Comme dans l’approche narrative, combattre le problème n’aurait comme but que de le renforcer. Ce jeu de miroir entre Uke et Tori qui leur permet d’entrer en résonance n’est pas sans rappeler d’une certaine manière la pratique du témoin extérieur développée par White qui permet de résonner sur le récit de la personne.

Dans la pratique de l'Aïkido, la compétition est absente de son projet martial. En choisissant de le situer dans une intention d’apaisement des conflits, il prend les attributs d’un projet beaucoup plus social. Il ne peut y avoir ni gagnant, ni perdant, au grand détriment de ceux qui voudraient y voir la métaphore d’une pratique sportive de self défense, développant la puissance du combattant. Cette manière dualiste de se représenter la pratique a pour conséquence de l’appauvrir.

Comment ne pas confondre le moyen, la métaphore et le projet dans l’image bien présente figurée par le combat, histoire dominante de l’aïkido ?

Il serait préférable alors dès l’amorce de l’échange, de mettre en oeuvre l’esprit de dignité (ie l’esprit qui sert à dignifier l’échange), point de départ du nouveau récit dans lequel va s’inscrire le dialogue martial.
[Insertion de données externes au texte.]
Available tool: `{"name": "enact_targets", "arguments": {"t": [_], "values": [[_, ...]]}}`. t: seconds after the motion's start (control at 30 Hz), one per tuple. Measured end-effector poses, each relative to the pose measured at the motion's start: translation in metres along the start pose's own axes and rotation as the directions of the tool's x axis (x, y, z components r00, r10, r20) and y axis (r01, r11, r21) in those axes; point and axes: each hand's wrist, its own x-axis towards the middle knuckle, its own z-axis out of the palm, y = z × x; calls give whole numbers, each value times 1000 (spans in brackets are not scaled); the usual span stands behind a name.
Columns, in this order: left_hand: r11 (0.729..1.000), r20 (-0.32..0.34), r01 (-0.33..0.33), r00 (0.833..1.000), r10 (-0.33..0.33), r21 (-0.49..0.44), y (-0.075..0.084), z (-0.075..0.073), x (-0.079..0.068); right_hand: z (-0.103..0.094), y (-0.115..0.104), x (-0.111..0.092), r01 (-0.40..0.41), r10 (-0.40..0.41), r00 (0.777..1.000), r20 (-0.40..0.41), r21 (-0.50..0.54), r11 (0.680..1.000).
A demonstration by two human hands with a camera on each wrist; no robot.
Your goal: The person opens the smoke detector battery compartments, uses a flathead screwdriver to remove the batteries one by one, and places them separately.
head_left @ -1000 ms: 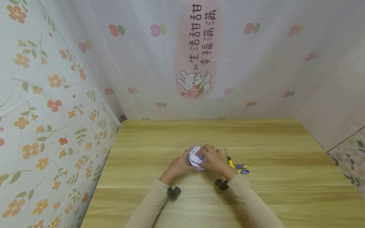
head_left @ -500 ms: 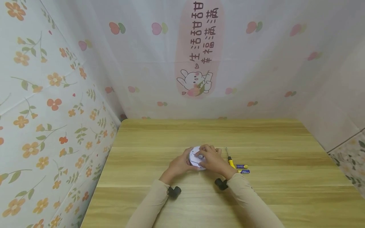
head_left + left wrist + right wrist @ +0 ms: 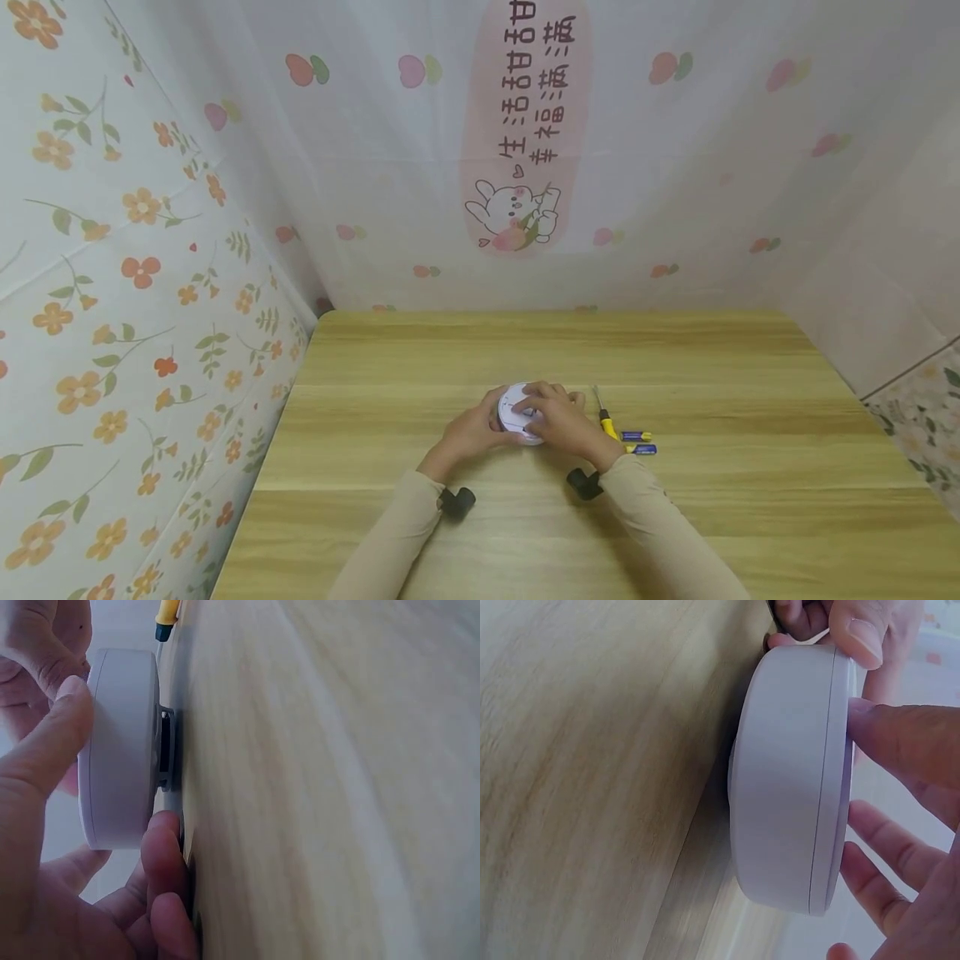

Le moment de la rencontre est figuré par le Atari (signifiant l’attaque, la première rencontre des deux corps).

Qu’est-ce qui en fait un récit ?

Nous pourrions, comme David Epston le fait dans la conclusion de « Réimaginer l’Approche Narrative » (p 268), citer Cheryl Mattingly, elle-même citant E.M. Forster :

« Les personnages plats, dans leur forme la plus pure, sont construits autour d’une seule idée ou qualité. Une fois identifiés, les personnages plats ne nous surprennent jamais, ne vacillent jamais. Ils font exactement ce qu’ils sont censés faire, ni plus ni moins. Les personnages ronds, en revanche, possèdent des qualités multiples, des ambiances obscures et des contradictions flagrantes. Plus important encore, ils sont capables de changer. »

Un bon récit est un récit composé d’intrigues, de rebondissements. Il fait intervenir de nombreuses anecdotes, des dialogues, des questions, des personnages importants. Soit tous les ingrédients des conversations narratives pratiquées par le coach ou le thérapeute avec la personne qui vient la consulter et se déroulant sur les paysages de l’identité, de l’action et de la relation dans le processus de re authoring (Michael White in « Maps of Narrative Pratice »).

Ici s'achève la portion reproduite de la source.